Lucas Segovia, reconocido bailarín argentino, regresa al Teatro del Bicentenario en San Juan para interpretar por primera vez Carmina Burana, una obra emblemática del coreógrafo Mauricio Wainrot. Este regreso no solo significa un compromiso profesional, sino un emotivo reencuentro con su historia y sus relaciones personales en la provincia.
Conversando con DIARIO DE CUYO, Segovia compartió que su conexión con San Juan es profunda y está marcada por amistades entrañables, especialmente con la directora del Área Danza del teatro, Victoria Balanza, y su compañero de años, Alexis Mirenda. Para Segovia, regresar trae consigo una mezcla de emociones y nostalgia, así como una gran motivación para realizar esta producción con orquesta y coro.
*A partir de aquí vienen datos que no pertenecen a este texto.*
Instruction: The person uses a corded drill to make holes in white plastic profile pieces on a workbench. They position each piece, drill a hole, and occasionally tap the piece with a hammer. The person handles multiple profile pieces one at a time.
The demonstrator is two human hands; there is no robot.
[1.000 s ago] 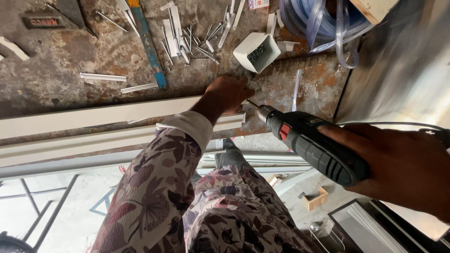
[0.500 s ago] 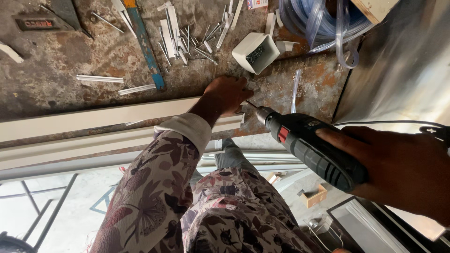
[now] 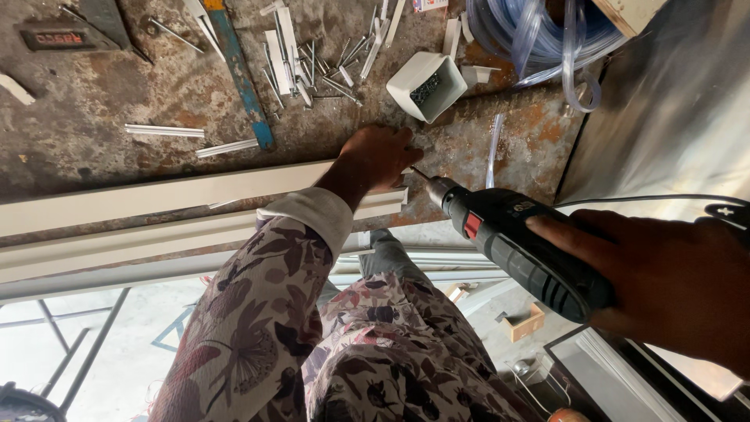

Con más de diez años radicado en Estados Unidos, el bailarín ha experimentado diversos estilos y formatos en su carrera. En sus palabras, esta producción representa una oportunidad única, ya que siempre había deseado bailar esta obra que considera relevante dentro del repertorio contemporáneo. A pesar de sus ansias por comenzar, reveló que ha estado trabajando en solitario antes de su llegada y está decidido a dar lo mejor de sí al unirse al elenco concertado.
Segovia, quien ha tenido la oportunidad de trabajar junto a figuras influyentes en la danza y el teatro, ha construido una carrera versátil, explorando varios formatos. Su experiencia en Broadway y los musicales le han permitido sumergirse en nuevas expresiones artísticas, a pesar del retroceso que siente al alejarse de sus raíces.
El regreso de Segovia entusiasma a jóvenes bailarines de la región, quienes ven en él un ejemplo a seguir. A pesar de su estatus como referente, el artista afirma que esto le genera nerviosismo. Consciente de la responsabilidad que tiene hacia ellos, expresa que cada paso en su trayectoria ha sido fruto de trabajo duro y, en parte, de la suerte de estar en el lugar adecuado en el momento indicado.